State media perform poorly online compared to their independent counterparts, and one possibility is that the authorities are looking to improve the standing of the state-run outlets ahead of parliamentary and presidential elections, which are both set to take place over the next two years. In early 2018, Lukashenko appointed new heads of the state media outlets, a shake-up that could be seen as a harbinger of change.
Zolotova notes that not only does the attack on independent media undermine Minsk’s courtship of the West, but it also leaves Belarus more susceptible to propaganda from Moscow. As the two countries share a common language, Belarusan screens are filled with programs from Russian state TV promoting the Kremlin’s worldview. On Thursday, Lukashenko described information security and propaganda as one of the most serious security issues faced by the country.
If independent media is vacated, “that space will not be filled by government publications. Or if it is, they will be from a different government,” Marina Zolotova said in an email to Foreign Policy.
While highly authoritarian, the Belarusan government is also not a monolith. The confused way in which over a dozen journalists were arrested and subsequently released betrays a critical fault line within the government between progressives on the one hand and those who advocate for the status quo on the other, said Yauheni Preiherman, the head of the Belarus-based Minsk Dialogue Track-II Initiative.
European ambassadors in Minsk were quick to voice their concerns following the arrest of journalists last year. But at an institutional level, the response from Western governments and the EU was more muted amid fears that it could undermine the burgeoning rapprochement, said Andrei Yahorau, the director of an independent Belarusan think tank, the Center for European Transformation.
Dependent on Russian energy subsidies, Minsk has long been a loyal friend to Moscow. But the outbreak of war in eastern Ukraine caused a fundamental shift in the dynamics of the region, and Belarus has since sought a more neutral stance. Strategically sandwiched between Russia and a number of EU and NATO member states, Belarus serves as an important buffer zone in the eyes of Europe, Yahorau said.
This has caused some to fear that geopolitics may come to trump human rights accountability.
“We cannot expect too much support from the EU in the near future,” said Vialichka of the EuroBelarus consortium. “It is a demotivating message. On the other hand, it pushes you to be more realistic, to think about internal support.”

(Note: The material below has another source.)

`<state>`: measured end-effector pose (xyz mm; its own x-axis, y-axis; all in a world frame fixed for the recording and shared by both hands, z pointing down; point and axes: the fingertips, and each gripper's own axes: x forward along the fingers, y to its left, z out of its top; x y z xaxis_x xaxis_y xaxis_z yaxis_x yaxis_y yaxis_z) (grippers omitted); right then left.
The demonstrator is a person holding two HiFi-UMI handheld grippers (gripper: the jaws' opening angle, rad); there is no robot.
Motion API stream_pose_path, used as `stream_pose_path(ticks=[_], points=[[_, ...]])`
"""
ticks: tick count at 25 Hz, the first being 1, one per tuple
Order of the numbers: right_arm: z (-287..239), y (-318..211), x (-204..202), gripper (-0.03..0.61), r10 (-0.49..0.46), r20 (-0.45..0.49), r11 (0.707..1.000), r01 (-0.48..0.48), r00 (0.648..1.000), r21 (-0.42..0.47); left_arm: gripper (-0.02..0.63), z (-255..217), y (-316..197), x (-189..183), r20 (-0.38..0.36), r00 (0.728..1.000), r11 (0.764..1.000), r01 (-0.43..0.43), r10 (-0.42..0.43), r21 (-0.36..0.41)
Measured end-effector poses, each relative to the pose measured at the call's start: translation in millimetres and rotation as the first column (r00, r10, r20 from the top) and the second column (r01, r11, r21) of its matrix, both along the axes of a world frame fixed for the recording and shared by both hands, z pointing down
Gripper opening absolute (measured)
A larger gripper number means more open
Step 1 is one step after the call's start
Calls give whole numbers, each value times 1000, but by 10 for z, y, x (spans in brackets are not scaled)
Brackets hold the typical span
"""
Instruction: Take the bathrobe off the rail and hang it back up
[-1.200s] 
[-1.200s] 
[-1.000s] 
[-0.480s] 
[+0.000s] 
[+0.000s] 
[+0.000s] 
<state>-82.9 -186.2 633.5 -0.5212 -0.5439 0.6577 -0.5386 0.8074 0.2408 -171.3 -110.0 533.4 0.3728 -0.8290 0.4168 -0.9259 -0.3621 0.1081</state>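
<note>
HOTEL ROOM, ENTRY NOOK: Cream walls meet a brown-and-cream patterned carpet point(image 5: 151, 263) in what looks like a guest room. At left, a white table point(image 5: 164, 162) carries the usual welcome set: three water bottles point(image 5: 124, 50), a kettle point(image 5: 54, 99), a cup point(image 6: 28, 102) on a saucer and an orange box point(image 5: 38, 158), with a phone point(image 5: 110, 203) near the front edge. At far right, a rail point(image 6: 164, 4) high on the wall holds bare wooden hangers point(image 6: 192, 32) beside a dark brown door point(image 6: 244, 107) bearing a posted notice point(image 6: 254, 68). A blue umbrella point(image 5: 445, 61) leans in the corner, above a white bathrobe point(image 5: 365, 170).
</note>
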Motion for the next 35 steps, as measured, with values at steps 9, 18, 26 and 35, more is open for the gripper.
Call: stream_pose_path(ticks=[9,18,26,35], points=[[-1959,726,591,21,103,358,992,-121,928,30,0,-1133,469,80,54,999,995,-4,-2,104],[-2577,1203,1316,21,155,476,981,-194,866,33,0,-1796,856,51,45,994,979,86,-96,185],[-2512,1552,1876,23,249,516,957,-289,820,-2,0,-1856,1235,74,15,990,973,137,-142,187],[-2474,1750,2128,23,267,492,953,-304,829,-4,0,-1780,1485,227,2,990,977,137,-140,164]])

Despite the recent crackdown, Aliaksandrau was doubtful that the new laws would have a chilling effect on Belarus’s independent journalists.
“My feeling is that a lot of people accepted the rules of the game, we chose to do journalism, and for the time being we are allowed to do so and we will go on,” he said.
He said Belarus would likely face economic tightening not only as a result of the coronavirus pandemic but also a Russian trade oil crisis that worsened this past winter.